--- Problem ---
Should the listing contain images, exclude them; give the rest again exactly.
[Start of Attachment]
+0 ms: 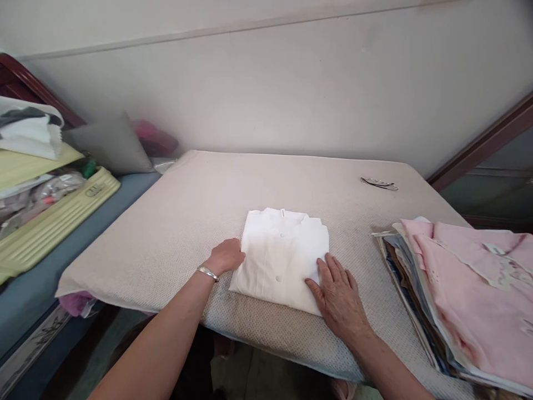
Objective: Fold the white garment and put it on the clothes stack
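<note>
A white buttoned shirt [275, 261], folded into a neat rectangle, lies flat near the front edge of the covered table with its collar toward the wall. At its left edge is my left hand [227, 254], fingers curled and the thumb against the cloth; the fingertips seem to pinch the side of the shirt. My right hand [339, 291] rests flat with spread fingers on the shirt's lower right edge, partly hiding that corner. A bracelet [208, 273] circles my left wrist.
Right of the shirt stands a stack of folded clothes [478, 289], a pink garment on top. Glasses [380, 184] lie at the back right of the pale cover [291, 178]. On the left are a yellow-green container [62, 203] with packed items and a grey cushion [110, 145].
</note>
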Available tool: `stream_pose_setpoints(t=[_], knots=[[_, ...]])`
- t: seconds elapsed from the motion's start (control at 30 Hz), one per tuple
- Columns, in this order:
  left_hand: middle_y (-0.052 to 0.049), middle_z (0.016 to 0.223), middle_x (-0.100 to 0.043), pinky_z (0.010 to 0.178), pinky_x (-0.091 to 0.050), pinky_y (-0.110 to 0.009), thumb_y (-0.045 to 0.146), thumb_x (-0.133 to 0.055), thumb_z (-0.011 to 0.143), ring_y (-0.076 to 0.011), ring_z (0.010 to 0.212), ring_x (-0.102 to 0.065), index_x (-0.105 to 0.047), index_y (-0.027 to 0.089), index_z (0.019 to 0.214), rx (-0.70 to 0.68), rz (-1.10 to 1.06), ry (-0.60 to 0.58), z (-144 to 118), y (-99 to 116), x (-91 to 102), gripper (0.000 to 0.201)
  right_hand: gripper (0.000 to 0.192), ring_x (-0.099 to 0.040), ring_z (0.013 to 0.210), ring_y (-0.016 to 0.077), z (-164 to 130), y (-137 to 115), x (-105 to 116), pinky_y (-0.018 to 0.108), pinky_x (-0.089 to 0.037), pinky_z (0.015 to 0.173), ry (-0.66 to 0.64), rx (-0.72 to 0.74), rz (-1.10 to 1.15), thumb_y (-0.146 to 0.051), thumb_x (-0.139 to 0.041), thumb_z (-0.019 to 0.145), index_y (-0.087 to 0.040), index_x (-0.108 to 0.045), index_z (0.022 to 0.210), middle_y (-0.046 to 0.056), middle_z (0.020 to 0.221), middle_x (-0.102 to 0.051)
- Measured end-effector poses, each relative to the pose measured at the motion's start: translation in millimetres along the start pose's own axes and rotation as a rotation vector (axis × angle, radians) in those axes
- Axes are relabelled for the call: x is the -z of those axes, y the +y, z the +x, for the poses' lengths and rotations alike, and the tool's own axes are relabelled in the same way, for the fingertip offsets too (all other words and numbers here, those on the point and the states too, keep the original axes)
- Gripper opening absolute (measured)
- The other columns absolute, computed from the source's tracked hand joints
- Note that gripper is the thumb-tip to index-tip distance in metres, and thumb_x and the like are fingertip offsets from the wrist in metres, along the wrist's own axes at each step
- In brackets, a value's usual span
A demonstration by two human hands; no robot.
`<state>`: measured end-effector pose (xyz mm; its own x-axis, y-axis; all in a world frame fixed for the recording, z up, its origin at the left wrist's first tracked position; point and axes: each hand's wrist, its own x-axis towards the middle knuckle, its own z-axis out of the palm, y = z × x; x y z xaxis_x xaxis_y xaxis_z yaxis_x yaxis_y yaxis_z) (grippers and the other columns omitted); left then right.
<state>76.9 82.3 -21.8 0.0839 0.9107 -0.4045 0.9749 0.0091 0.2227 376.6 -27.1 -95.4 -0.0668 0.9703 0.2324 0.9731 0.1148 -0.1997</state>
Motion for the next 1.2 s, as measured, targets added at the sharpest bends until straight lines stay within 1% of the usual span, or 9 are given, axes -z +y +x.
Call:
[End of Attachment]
--- Result below ---
+0 ms: 
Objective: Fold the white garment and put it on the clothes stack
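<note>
A white buttoned shirt [275, 261], folded into a neat rectangle, lies flat near the front edge of the covered table with its collar toward the wall. At its left edge is my left hand [227, 254], fingers curled and the thumb against the cloth; the fingertips seem to pinch the side of the shirt. My right hand [339, 291] rests flat with spread fingers on the shirt's lower right edge, partly hiding that corner. A bracelet [208, 273] circles my left wrist.
Right of the shirt stands a stack of folded clothes [478, 289], a pink garment on top. Glasses [380, 184] lie at the back right of the pale cover [291, 178]. On the left are a yellow-green container [62, 203] with packed items and a grey cushion [110, 145].
</note>
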Available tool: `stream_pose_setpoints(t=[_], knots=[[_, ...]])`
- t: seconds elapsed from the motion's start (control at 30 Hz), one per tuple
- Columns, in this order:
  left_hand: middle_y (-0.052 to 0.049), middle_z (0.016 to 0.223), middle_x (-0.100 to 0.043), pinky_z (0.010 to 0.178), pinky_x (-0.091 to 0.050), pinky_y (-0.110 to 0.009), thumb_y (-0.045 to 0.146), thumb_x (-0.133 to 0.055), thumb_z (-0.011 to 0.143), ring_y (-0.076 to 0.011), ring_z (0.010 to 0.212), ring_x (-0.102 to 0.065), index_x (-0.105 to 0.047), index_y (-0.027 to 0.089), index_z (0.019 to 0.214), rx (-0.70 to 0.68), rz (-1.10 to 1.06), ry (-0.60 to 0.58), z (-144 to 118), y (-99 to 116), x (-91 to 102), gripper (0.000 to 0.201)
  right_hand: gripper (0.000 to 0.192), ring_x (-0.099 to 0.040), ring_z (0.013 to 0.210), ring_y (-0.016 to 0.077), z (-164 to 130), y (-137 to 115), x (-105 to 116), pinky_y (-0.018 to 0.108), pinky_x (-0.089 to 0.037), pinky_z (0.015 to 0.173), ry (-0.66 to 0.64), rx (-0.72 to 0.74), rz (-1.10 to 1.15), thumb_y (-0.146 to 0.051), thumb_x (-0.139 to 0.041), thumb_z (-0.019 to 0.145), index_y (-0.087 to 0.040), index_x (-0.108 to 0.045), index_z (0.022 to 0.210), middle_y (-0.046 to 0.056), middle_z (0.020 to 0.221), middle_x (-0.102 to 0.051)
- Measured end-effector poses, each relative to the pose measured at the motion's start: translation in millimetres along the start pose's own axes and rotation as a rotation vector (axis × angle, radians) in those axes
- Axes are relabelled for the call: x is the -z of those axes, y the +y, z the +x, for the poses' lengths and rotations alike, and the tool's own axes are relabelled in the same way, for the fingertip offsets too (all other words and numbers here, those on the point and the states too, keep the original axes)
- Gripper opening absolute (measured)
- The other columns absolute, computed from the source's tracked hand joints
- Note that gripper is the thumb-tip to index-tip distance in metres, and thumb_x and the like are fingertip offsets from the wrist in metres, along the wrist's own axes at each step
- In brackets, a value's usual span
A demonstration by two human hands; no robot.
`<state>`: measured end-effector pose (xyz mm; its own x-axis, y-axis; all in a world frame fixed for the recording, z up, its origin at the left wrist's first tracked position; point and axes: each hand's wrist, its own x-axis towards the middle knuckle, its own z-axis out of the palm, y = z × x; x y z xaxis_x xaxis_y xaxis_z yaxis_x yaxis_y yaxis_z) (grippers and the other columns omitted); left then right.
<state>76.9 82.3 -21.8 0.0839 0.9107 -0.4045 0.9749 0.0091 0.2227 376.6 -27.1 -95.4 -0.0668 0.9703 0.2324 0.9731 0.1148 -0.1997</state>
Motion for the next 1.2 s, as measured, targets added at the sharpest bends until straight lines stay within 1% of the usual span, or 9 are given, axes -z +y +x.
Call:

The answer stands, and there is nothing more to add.